*Brief:* Keep to one stretch of the data below, the lines from the one with "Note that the" up to and including the one with "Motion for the", and return that stretch exactly.
○ ○ ○
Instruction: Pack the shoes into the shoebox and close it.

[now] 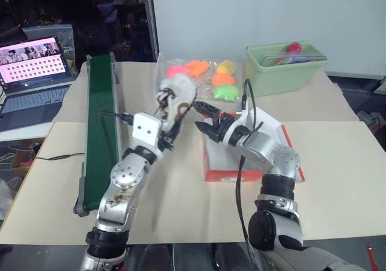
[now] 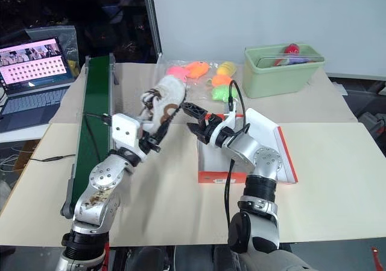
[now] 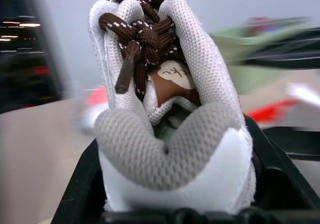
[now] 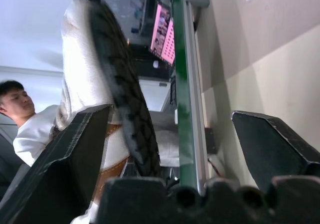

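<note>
the left hand (image 1: 170, 128) pinched a white mesh shoe (image 1: 178, 99) with dark brown laces, the spread right hand (image 1: 204, 117) at its 3 o'clock.

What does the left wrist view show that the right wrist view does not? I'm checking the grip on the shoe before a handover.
Left wrist view: the shoe from its heel end, with knotted brown laces and grey mesh collar, clamped by the left gripper, and a blurred green bin behind.

Right wrist view: the shoe's dark treaded sole between the open right gripper fingers, the green conveyor, a laptop, a person.

Both: the same shoe and the tan table.
</note>
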Controlling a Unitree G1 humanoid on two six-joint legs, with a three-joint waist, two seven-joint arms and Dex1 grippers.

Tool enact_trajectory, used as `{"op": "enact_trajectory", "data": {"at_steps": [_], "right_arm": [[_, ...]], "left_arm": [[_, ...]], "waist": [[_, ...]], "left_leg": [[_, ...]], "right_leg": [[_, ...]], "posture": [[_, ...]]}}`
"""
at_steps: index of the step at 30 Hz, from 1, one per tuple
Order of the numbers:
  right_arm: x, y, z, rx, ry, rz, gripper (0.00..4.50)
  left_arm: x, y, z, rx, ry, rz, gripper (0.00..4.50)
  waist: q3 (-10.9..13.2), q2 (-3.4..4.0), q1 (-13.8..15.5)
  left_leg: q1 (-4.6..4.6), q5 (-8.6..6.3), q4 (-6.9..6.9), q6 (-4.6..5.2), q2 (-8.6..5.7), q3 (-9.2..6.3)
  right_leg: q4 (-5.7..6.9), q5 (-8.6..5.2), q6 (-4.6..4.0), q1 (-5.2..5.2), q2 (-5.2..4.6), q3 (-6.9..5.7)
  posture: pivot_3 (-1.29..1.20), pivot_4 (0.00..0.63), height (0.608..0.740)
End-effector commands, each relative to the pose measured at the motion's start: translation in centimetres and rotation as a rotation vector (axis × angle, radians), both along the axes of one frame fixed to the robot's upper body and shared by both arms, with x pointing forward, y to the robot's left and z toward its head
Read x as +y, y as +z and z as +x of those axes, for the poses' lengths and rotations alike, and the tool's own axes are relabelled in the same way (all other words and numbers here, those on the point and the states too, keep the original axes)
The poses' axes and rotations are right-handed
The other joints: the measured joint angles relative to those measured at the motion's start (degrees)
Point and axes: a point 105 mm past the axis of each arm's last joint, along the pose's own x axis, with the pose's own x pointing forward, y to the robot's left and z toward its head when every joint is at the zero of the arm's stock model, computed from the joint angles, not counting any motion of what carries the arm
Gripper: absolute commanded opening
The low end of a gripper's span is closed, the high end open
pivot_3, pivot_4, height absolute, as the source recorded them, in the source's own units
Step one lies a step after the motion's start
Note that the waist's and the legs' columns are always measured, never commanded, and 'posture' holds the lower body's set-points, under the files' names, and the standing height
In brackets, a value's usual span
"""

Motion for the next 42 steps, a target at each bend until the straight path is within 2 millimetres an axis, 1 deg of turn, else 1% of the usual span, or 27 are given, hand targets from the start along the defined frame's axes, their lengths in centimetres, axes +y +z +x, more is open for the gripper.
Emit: {"op": "enact_trajectory", "data": {"at_steps": [1,7,13,17,21,25,27,28,29,30,31,32,34,35,37,38,42], "right_arm": [[3.6,3.2,-1.1,-0.089,0.106,0.056,4.50],[4.3,4.2,-1.3,-0.117,0.112,0.081,4.50],[3.7,5.3,-1.7,-0.164,0.102,0.125,4.50],[3.6,5.1,-1.7,-0.169,0.094,0.116,4.50],[3.7,5.0,-1.7,-0.174,0.092,0.093,4.50],[3.8,4.8,-1.7,-0.176,0.093,0.076,4.50],[3.7,4.5,-1.6,-0.167,0.081,0.062,3.97],[3.7,4.4,-1.6,-0.170,0.077,0.058,3.82],[3.7,4.4,-1.6,-0.172,0.075,0.056,3.41],[3.7,4.4,-1.6,-0.176,0.076,0.055,3.19],[3.7,4.4,-1.7,-0.179,0.078,0.055,2.78],[3.8,4.4,-1.7,-0.181,0.080,0.055,2.48],[4.0,4.5,-1.8,-0.183,0.083,0.055,1.74],[4.1,4.5,-1.8,-0.184,0.084,0.055,1.56],[4.2,4.7,-1.9,-0.183,0.083,0.076,0.94],[4.3,4.8,-2.1,-0.185,0.085,0.084,0.76],[4.9,4.7,-2.5,-0.186,0.094,0.088,0.76]], "left_arm": [[-2.0,1.6,-1.2,-0.029,-0.127,-0.027,2.46],[-1.9,1.6,-1.1,0.002,-0.141,-0.040,2.46],[-1.4,1.6,-0.7,0.034,-0.118,-0.068,2.46],[-1.0,1.8,-0.3,0.052,-0.100,-0.105,2.46],[-1.5,2.2,-0.4,0.042,-0.127,-0.093,2.46],[-1.6,2.1,-0.4,0.045,-0.135,-0.086,2.46],[-1.7,2.1,-0.4,0.044,-0.138,-0.079,2.45],[-1.7,2.1,-0.4,0.044,-0.138,-0.079,2.45],[-1.7,2.1,-0.4,0.043,-0.138,-0.075,2.45],[-1.7,2.0,-0.4,0.043,-0.136,-0.070,2.45],[-1.7,2.0,-0.4,0.044,-0.134,-0.068,2.45],[-1.6,2.0,-0.5,0.044,-0.133,-0.068,2.45],[-1.6,1.9,-0.5,0.045,-0.132,-0.066,2.45],[-1.6,1.9,-0.5,0.045,-0.132,-0.065,2.45],[-1.5,1.8,-0.6,0.045,-0.130,-0.064,2.45],[-1.5,1.8,-0.6,0.046,-0.128,-0.063,2.45],[-1.4,1.6,-0.6,0.053,-0.123,-0.056,2.45]], "waist": [[0.00,0.00,-0.24],[0.00,0.00,-0.01],[0.00,0.00,0.02],[0.00,0.00,0.02],[0.00,0.00,0.02],[0.00,0.00,0.01],[0.00,0.00,0.03],[0.00,0.00,0.03],[0.00,0.00,0.04],[0.00,0.00,0.04],[0.00,0.00,0.05],[0.00,0.00,0.05],[0.00,0.00,0.04],[0.01,0.01,0.04],[0.01,0.01,0.05],[0.01,0.01,0.04],[0.01,0.01,0.03]], "left_leg": [[0.00,0.00,0.00,0.00,0.01,0.00],[-0.03,0.00,0.00,0.00,0.00,-0.02],[-0.06,0.00,-0.01,0.00,0.00,-0.03],[-0.04,0.00,0.00,0.00,0.00,-0.03],[-0.04,0.00,0.00,0.00,0.00,-0.03],[-0.06,0.00,-0.01,0.00,0.01,-0.03],[-0.06,0.00,-0.01,0.00,0.01,-0.03],[-0.06,0.00,-0.01,0.00,0.00,-0.03],[-0.06,0.00,-0.01,0.00,0.00,-0.03],[-0.06,0.00,-0.01,0.00,0.00,-0.03],[-0.05,0.00,-0.01,0.00,0.00,-0.03],[-0.05,0.00,-0.01,0.00,0.00,-0.03],[-0.05,0.00,-0.01,0.00,0.01,-0.03],[-0.05,0.00,-0.01,0.00,0.01,-0.03],[-0.06,0.00,-0.01,0.00,0.00,-0.03],[-0.06,0.00,-0.01,0.00,0.00,-0.03],[-0.06,0.00,-0.01,0.00,0.01,-0.03]], "right_leg": [[0.00,0.00,0.00,0.00,0.01,0.01],[-0.03,0.00,0.01,0.00,0.01,0.01],[-0.02,0.00,0.01,-0.01,0.01,0.00],[-0.04,-0.01,0.01,-0.01,0.01,0.00],[-0.05,-0.01,0.01,-0.01,0.01,0.00],[-0.04,-0.01,0.01,-0.01,0.01,0.00],[-0.05,-0.01,0.01,-0.02,0.01,0.00],[-0.05,-0.01,0.01,-0.01,0.01,0.00],[-0.05,-0.01,0.01,-0.01,0.01,0.00],[-0.05,-0.01,0.01,-0.01,0.01,0.00],[-0.05,-0.01,0.02,-0.01,0.01,0.00],[-0.05,-0.01,0.02,-0.01,0.01,0.00],[-0.05,-0.01,0.02,-0.01,0.01,0.00],[-0.05,-0.01,0.02,-0.01,0.01,0.00],[-0.05,-0.01,0.02,-0.02,0.01,0.00],[-0.05,-0.01,0.02,-0.02,0.01,0.00],[-0.06,-0.01,0.02,-0.02,0.01,0.00]], "posture": [[0.00,0.150,0.729],[0.00,0.150,0.729],[0.00,0.150,0.729],[0.00,0.150,0.729],[0.00,0.150,0.729],[0.00,0.150,0.729],[0.00,0.150,0.729],[0.00,0.150,0.729],[0.00,0.150,0.729],[0.00,0.150,0.729],[0.00,0.150,0.729],[0.00,0.150,0.729],[0.00,0.150,0.729],[0.00,0.150,0.729],[0.00,0.150,0.729],[0.00,0.150,0.729],[0.00,0.150,0.729]]}}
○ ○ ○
*Solution to this task:*
Note that the waist's and the legs' columns are always measured, never commanded, and 'posture' holds the lower body's set-points, under the files' names, and the standing height
In brackets, a value's usual span
"""

Motion for the next 42 steps, a target at each bend until the straight path is within 2 millimetres an axis, 1 deg of turn, else 1% of the usual span, or 27 are given, hand targets from the start along the defined frame's axes, their lengths in centimetres, axes +y +z +x, more is open for the gripper.

No more output remains.